New study identifies most damaging dog bites by breed


Nearly five million people in the US are bitten by dogs each year. The most common victims are children, most of whom are bitten by family pets. But which breed bites the most? That’s hard to say, because according to a new study, “unknown” tops the list.

But it's probably not the one pictured above.

Numbers two through six are easier. They are, in order: pit bull, mixed breed, German shepherd, terrier, and rottweiler.

The bottom five breeds for bite risk were: dalmatian, pointer, Great Dane, Pekingese, and spitz.

To assess bite severity, researchers at Ohio State University’s Wexner Medical Center reviewed 15 years of dog-related facial trauma cases from 240 patients who were treated at Nationwide Children’s Hospital in Columbus, Ohio, and the University of Virginia Health System.

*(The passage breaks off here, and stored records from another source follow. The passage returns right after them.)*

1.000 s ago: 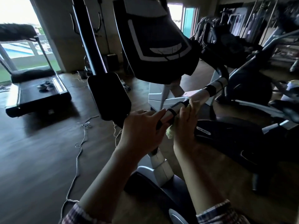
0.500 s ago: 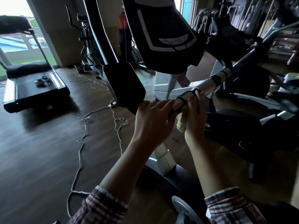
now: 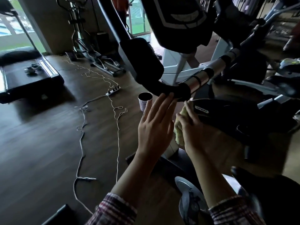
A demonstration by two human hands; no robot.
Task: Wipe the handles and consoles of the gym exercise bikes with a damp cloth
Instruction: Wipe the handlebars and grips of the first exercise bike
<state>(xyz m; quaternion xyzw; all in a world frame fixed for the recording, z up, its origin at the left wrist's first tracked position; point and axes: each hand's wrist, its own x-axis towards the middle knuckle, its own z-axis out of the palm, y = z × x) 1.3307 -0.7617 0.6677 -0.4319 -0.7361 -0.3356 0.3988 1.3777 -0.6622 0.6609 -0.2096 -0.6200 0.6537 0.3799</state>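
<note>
Handlebar (image 3: pixel 172 91) of the exercise bike, black foam end toward me, running up and right into a silver tube with dark bands (image 3: pixel 203 77); the console (image 3: pixel 175 15) hangs dark above it. My left hand (image 3: pixel 154 125) is flat with straight fingers, its fingertips (image 3: pixel 170 96) touching the underside of the foam end. My right hand (image 3: pixel 193 125) sits just beside and below the bar, fingers curled round a bunched yellow cloth (image 3: pixel 178 127), which is not on the bar. I judge this a pause between strokes, with the silver section and the console possibly unwiped. Risks from here: the bunched cloth offers little contact face, so a pass may skip the underside of the foam; a wet cloth on the console could push water into its buttons. On the floor below stands a cup (image 3: pixel 145 100), near a power strip (image 3: pixel 113 91) with thin cords (image 3: pixel 81 143) trailing across the wood floor; drips or a misplaced step there could spill, trip or short. A treadmill (image 3: pixel 27 73) stands far left.
</note>
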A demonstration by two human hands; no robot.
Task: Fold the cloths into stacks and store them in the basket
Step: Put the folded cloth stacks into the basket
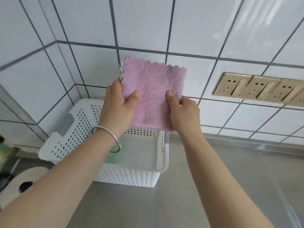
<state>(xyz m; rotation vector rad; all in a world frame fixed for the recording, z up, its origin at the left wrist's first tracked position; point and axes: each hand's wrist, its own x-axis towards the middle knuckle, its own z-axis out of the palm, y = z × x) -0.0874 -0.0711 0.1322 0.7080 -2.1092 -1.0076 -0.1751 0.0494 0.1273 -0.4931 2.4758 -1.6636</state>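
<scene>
While we stood at the grey counter [205, 186], the white basket [131, 176] sat by the wall with one green cloth [113, 155] already inside. We held the folded pink cloth [153, 94] up in the air above the basket. Our left hand [117, 106] pinched one side and our right hand [182, 111] pinched the other. We thought it still had to go in.

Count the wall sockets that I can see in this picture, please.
3 clearly: gold sockets in a row on the tiled wall at right, first, second, third. A fourth may start at the picture's edge, cut off.
</scene>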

They focused on wound size, tissue tearing, bone fractures, and other injuries severe enough to call in a facial trauma and reconstructive surgeon.

Researchers also combed the literature from 1970 to the present, searching for papers that reported data on breeds to determine the relative risk of biting from a particular breed. 40 reported bites was the minimum requirement for including a breed in the new study; 43 studies in the literature met that criterion. The researchers combined those results with with hospital data to determine the relative risk of biting and the average tissue damage of those bites.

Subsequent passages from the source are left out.